__What to do__: Restate word for word the lines of the data below, from the first through the one that has "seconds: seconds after".

__Collected material__:
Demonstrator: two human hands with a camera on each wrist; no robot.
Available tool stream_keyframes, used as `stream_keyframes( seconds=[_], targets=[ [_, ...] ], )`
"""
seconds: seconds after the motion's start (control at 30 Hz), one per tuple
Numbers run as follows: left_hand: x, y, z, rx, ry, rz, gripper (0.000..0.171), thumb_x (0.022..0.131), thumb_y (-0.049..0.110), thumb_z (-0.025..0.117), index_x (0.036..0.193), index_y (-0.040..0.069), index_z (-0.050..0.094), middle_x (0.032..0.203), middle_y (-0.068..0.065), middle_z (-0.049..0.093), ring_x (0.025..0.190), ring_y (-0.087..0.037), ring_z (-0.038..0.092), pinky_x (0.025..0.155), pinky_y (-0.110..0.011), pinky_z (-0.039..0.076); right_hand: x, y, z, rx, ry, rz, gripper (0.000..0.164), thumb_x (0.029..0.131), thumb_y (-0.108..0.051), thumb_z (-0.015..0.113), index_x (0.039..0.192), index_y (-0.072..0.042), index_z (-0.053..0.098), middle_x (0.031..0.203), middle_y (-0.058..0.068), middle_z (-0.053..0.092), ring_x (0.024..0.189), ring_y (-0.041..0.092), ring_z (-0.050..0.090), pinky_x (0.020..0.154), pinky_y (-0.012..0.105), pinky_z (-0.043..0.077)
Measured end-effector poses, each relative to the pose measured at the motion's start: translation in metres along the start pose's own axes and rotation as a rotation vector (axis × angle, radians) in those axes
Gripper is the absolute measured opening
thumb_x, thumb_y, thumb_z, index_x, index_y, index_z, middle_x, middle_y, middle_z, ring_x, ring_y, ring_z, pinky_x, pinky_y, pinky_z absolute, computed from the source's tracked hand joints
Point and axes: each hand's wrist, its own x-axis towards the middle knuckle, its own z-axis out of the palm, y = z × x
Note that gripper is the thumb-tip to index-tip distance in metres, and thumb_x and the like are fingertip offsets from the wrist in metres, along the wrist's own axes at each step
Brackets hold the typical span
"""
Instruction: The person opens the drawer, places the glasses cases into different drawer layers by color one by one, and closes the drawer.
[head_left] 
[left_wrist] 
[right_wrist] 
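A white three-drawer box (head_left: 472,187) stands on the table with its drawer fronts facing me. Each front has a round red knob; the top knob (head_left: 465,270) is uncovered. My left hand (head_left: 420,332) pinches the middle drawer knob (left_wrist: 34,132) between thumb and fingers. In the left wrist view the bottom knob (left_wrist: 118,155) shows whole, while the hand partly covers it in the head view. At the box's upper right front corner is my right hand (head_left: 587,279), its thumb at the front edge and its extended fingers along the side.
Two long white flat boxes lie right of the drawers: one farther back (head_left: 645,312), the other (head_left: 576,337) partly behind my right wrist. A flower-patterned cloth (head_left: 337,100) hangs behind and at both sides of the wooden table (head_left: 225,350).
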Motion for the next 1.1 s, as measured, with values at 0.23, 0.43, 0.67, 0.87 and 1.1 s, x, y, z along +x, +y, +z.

__Your response__:
Demonstrator: two human hands with a camera on each wrist; no robot.
Available tool stream_keyframes, used as `stream_keyframes( seconds=[_], targets=[ [_, ...] ], )`
"""
seconds: seconds after the motion's start (control at 30 Hz), one per tuple

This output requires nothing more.